From the records, return each line that has the word "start" in it.

***

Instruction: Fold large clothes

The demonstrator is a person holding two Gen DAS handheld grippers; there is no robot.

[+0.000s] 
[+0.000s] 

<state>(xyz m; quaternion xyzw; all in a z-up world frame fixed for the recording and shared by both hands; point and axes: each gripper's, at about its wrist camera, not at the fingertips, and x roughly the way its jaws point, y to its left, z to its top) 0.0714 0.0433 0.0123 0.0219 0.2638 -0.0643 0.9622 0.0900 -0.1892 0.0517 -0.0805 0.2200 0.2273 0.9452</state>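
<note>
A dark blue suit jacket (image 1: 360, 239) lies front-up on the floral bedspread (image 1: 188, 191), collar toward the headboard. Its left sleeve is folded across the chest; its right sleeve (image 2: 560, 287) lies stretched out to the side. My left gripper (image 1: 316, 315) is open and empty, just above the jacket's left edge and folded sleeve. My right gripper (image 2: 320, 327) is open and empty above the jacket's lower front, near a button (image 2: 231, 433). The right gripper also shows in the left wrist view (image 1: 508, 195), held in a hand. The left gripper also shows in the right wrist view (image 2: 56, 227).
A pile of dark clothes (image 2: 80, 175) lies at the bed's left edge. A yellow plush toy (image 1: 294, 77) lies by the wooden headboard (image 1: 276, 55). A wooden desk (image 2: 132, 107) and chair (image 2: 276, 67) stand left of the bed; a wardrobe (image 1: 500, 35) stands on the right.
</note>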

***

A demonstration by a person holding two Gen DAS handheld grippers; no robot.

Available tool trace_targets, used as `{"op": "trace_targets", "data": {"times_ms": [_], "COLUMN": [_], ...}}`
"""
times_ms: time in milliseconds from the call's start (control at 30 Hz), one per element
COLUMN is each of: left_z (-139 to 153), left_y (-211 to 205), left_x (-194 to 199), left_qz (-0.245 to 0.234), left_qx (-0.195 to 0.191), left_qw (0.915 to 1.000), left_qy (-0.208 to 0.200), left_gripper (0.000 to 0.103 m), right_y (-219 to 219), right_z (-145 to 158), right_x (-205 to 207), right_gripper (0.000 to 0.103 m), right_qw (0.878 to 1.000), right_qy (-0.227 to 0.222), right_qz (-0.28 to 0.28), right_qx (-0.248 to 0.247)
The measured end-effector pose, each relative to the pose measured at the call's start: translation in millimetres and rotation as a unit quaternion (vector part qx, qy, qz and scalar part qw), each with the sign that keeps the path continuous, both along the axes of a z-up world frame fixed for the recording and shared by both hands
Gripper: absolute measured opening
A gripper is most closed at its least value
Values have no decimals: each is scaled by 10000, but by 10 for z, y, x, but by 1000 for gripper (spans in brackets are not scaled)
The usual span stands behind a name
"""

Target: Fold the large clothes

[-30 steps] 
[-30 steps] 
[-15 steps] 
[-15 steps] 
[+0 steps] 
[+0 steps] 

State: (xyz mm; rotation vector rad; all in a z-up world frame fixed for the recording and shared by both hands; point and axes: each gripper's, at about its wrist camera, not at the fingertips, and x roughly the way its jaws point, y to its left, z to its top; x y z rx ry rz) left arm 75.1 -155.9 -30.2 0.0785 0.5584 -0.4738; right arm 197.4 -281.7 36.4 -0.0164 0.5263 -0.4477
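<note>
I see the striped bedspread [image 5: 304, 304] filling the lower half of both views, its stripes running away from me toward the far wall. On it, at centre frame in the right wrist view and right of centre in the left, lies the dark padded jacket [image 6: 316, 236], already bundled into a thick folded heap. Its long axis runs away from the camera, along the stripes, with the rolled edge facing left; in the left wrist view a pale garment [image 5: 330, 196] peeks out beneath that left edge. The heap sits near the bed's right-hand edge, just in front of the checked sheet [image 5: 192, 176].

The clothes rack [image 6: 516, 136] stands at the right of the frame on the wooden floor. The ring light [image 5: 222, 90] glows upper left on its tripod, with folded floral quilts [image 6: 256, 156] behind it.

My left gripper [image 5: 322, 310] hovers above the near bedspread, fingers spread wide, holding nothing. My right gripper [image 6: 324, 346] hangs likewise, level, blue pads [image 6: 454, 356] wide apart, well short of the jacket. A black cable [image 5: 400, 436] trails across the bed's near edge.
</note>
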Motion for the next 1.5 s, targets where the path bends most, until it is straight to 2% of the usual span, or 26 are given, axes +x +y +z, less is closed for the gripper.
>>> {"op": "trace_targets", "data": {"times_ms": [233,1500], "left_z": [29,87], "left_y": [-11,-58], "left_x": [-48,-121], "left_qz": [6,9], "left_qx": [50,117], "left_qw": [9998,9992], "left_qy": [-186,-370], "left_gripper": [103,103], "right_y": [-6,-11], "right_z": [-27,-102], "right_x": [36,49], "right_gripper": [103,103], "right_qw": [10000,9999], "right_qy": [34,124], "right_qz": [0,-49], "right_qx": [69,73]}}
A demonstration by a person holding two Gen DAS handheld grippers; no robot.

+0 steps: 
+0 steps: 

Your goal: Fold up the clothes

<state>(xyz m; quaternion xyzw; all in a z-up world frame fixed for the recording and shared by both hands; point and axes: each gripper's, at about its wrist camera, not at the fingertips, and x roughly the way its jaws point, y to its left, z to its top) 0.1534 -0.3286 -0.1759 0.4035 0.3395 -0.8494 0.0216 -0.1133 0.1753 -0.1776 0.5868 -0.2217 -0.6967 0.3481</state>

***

**EXERCISE ANSWER:**
times_ms: time in milliseconds from the call's start (control at 30 Hz), one per element
The measured end-effector pose, each relative to the pose measured at the call's start: translation in millimetres and rotation as a unit quaternion (vector part qx, qy, qz and scalar part qw), each with the sign that keeps the path continuous, both along the axes of a z-up world frame fixed for the recording and shared by both hands

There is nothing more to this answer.